Launch’s Future Physicist

Get to know Thayer High School student Cole West, a University of Missouri-bound senior who is currently taking Launch’s AP Physics course. Access Launch: What is your favorite thing about AP Physics? Cole West: What I like about AP Physics
By Savannah Waszczuk

Get to know Thayer High School student Cole West, a University of Missouri-bound senior who is currently taking Launch’s AP Physics course.

Access Launch: What is your favorite thing about AP Physics?
Cole West: What I like about AP Physics is the fact that you really get an understanding of the world around you. You don’t realize how everything is affected by physics and mathematics until you take a physics course, and AP Physics really gives you a deeper understanding of how everything works, at least to some extent.

Access: Could you have taken this course seated?
C.W.: No. Thayer does offer a Physics course, but it’s a rudimentary course, and it’s not available AP or dual credit. I wanted to take AP Physics strictly for the reason that I wanted the college credit, and because it was more advanced and more at my pace.

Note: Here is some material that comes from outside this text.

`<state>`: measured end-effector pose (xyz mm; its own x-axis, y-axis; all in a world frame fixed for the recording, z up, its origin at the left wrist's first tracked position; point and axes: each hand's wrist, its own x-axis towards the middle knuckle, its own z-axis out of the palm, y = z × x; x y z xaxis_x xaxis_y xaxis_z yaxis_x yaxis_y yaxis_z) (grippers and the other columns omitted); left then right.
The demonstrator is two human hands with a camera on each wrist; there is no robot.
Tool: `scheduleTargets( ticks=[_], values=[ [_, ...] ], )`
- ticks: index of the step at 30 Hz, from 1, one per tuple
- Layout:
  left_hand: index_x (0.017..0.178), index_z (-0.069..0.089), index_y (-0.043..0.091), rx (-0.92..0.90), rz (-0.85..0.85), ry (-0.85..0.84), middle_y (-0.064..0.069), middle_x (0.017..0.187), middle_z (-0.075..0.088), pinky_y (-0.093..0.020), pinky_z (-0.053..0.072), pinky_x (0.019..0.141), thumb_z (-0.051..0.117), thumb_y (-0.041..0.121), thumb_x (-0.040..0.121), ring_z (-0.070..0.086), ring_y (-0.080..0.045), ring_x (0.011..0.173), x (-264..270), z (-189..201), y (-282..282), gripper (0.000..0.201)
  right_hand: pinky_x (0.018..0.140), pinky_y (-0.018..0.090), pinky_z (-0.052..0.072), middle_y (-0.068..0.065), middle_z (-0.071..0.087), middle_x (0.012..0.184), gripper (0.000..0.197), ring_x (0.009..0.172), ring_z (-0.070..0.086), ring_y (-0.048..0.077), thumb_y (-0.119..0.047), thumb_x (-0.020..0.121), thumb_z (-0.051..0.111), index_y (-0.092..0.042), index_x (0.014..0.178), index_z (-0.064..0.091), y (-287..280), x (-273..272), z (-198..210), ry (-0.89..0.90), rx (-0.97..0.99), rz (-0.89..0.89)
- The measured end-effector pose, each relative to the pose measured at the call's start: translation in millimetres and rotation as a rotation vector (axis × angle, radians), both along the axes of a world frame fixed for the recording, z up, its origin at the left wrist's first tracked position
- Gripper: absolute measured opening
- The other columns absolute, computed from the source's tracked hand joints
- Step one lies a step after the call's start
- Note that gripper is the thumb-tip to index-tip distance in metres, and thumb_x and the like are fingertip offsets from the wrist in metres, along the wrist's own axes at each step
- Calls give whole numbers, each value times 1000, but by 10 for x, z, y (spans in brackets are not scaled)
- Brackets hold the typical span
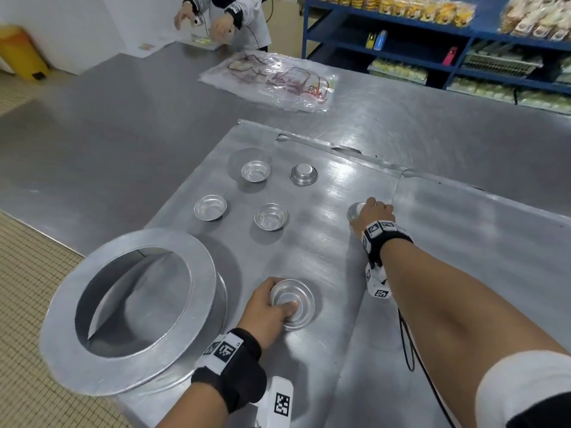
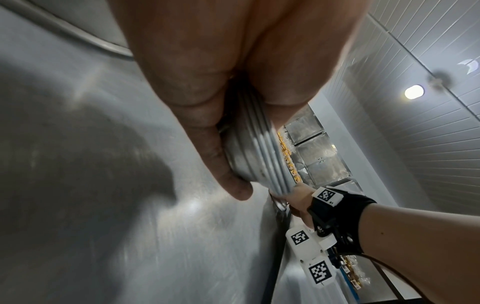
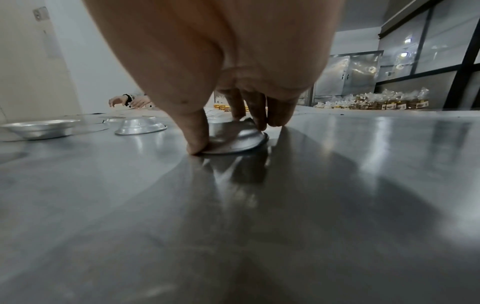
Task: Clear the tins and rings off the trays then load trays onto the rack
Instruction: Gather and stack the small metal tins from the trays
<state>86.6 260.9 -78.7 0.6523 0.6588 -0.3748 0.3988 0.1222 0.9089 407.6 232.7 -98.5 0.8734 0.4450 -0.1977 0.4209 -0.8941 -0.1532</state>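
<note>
My left hand [image 1: 272, 307] grips a nested stack of small aluminium tins [image 1: 295, 304] just above the near tray [image 1: 324, 257], thumb inside the top tin; the left wrist view shows the stacked tin rims [image 2: 265, 156] pinched between thumb and fingers. My right hand [image 1: 375, 213] curls over an upside-down tin [image 1: 355, 210] at the tray's right edge; in the right wrist view thumb and fingers clasp this tin [image 3: 233, 137] on the tray. Several loose tins remain on the tray: three upright [image 1: 255, 170] [image 1: 210, 207] [image 1: 270, 216], one inverted [image 1: 303, 174]. A large metal ring [image 1: 129, 307] stands at the near left.
A second tray [image 1: 482, 242] lies beside the first on the right. A crumpled plastic bag [image 1: 272, 78] lies farther back on the steel table [image 1: 108, 125]. Another person's hands [image 1: 216, 23] work at the far end. Blue shelves [image 1: 432, 41] hold packaged goods.
</note>
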Motion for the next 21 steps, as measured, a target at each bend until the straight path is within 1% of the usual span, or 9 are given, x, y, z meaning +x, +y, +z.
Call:
scheduleTargets(
  ticks=[5, 8, 11, 13, 14, 15, 17, 19, 21],
  values=[
    [95, 63, 25, 7, -26, 4, 4, 87, 70, -14, 48, 70, 71, -7, 80, 63, -4, 73, -58, 35, -32, 36, 86, 41, 49, 15, 53, 119, 63, 115, 48, 32, -38, 81, 73, -6, 125, 40, -104, -134, 142, 20, 138, 80],
    [97, 63, 24, -1, -35, 4, 1, 89, 70, -14, 47, 67, 70, -6, 80, 64, -8, 75, -105, 85, -59, 35, 82, 43, 52, 13, 55, 112, 59, 107, 53, 31, -35, 77, 76, -8, 119, 44, -208, -351, 242, 12, 319, 86],
    [96, 63, 21, -30, -32, -9, -2, 87, 69, -15, 48, 60, 67, -7, 80, 63, -11, 72, -171, 160, -102, 33, 85, 42, 53, 7, 55, 113, 61, 105, 56, 27, -32, 70, 79, -14, 117, 46, -272, -638, 411, 71, 468, 47],
    [95, 62, 19, -75, -17, -22, -6, 85, 67, -20, 48, 55, 68, -4, 78, 62, -16, 69, -205, 210, -139, 30, 90, 41, 52, 4, 54, 119, 69, 108, 56, 24, -33, 68, 81, -17, 125, 45, -332, -855, 531, 112, 565, 34],
    [95, 63, 19, -102, -3, -27, -8, 86, 67, -24, 49, 55, 68, 1, 74, 62, -18, 70, -227, 244, -160, 28, 93, 39, 51, 3, 54, 122, 73, 110, 55, 22, -33, 68, 82, -19, 130, 45, -371, -972, 587, 128, 611, 43],
    [95, 63, 19, -132, 14, -29, -11, 87, 66, -27, 51, 56, 67, 7, 69, 62, -21, 71, -245, 275, -177, 28, 95, 37, 50, 1, 53, 124, 75, 111, 54, 20, -34, 68, 83, -21, 132, 46, -420, -1092, 634, 141, 656, 60],
    [95, 64, 18, -189, 38, -30, -13, 88, 66, -33, 53, 60, 64, 14, 65, 62, -24, 74, -293, 334, -208, 30, 95, 37, 50, -1, 54, 122, 74, 110, 56, 18, -36, 65, 85, -24, 129, 49, -522, -1326, 696, 161, 747, 100],
    [97, 64, 15, -237, 47, -51, -12, 87, 65, -34, 53, 64, 67, 15, 74, 61, -23, 73, -345, 383, -231, 24, 92, 37, 54, -4, 54, 118, 72, 104, 59, 15, -38, 59, 86, -30, 121, 51, -617, -1546, 735, 194, 850, 112],
    [99, 64, 11, -292, 70, -84, -8, 84, 64, -32, 52, 63, 67, 15, 87, 60, -19, 67, -394, 431, -245, 13, 90, 35, 56, -6, 49, 117, 69, 101, 60, 12, -34, 56, 88, -33, 114, 50, -705, -1772, 777, 211, 938, 120]
  ],
)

Access: Has your online learning experience been what you expected it to be?
C.W.: I was really surprised about how comprehensive Launch is. The teachers are surprisingly interactive, unlike other online courses I’ve taken at other schools. It just makes you feel like you’re actually in a class.

Access: Tell me a bit about the physics kit you received after enrolling in the course.
C.W.: You get an electrometer, tape, dual force sensors, a standard sensor that uses sonic pulses to track movement and velocity, various experiments, wiring kits and such. The reason why I really enjoy the kit is because, personally, I couldn’t afford any of that stuff! The kit is rather expensive, and I just love that I get the opportunity to have hands-on interaction with all of these things that help me get a better understanding of Physics.

Access: What do you plan to do after you graduate high school?
C.W.: My plan for after high school is to attend Mizzou. I have actually been admitted, and I’ll begin there this summer with summer courses. I would like to have  my general education done in a year, and then after that I will begin pursuing my pre-doctoral degree in Physics, and then my graduate degree and doctorate in physics.

Access: What’s your dream job?
C.W.: I want to be a theoretical physicist—one who does maths to understand what, as of right now, we don’t. I want to be able to affect our understanding of how the universe works, and particle physics is all about that.

Access: Where would you work as a theoretical physicist?
C.W.: My dream place to work is the CERN Large Hadron Collider in Geneva. What I would do is analyze the data that experimental engineers and physicists take. I would work on mats and write papers about theories, such as the theory of the graviton—things like that. I’d be thinking about how to better conceptualize ideas. I’d be more of an idea man there.

Access: Do you interact often?
C.W.:  Yes. I remember an occasion in which I had  a question on a piece of homework that I was doing. I sent a message about 8 p.m., and I wasn’t expecting a response until the next day. But within in five minutes, my teacher sent a response. That’s where I think Launch differs from standard schooling, and that’s one of the reasons that I think Launch is so beneficial to have. It’s a level of connection, because the teachers really care.

Access: Do you watch any TV shows?
C.W.: I really like Game of Thrones. The story behind it  is very comprehensive, and I’ve actually read the books, which are awesome as well. I watched this show called The Masked Singer on Hulu recently too.

Access: What about books—are you reading anything currently?
C.W.: I’m reading a psychology  book called “Surfaces and Essences: Analogy as the Fuel and Fire of Thinking.” It’s about the sociology of humans in general, and it’s pretty interesting. I was reading a Dale Carnegie book about how to be a successful individual before this, and it was very comprehensive as well. It’s difficult for me to find a book that I read simply for pleasure—there’s usually some sort of what somebody would consider a benefit.

Access: What are your other hobbies?
C.W.: I read a lot of physics journals—I like to stay caught up with the field that I want to eventually go in to. I also read a lot of academic literature. I play video games, too—I am actually a dungeon master for Dungeons & Dragons, and I enjoy playing Skyrim. It’s fantasy, and it offers a certain level of disconnect to the real world—everyone needs that on occasion. Just some time for themselves—not necessarily a dissociation from reality, but a reprieve.

Access: Do you use any forms of social media?
C.W.: I have a Snapchat, a Twitter that I don’t use too often, an Instagram and a Facebook. Facebook or Twitter would probably be my favorite—I like Facebook because it’s more widely connected and a lot of my family is on there.

Access: Is there anything else you’d like to say about Launch?
C.W.: I advocate for it thoroughly, and very often. When students say, ‘I want to get into this class, but we don’t have it here,’ I tell them to ask if it’s offered with the Launch program. AP Physics wasn’t on the original roster list of classes we could take here in Thayer, but all you have to do is ask.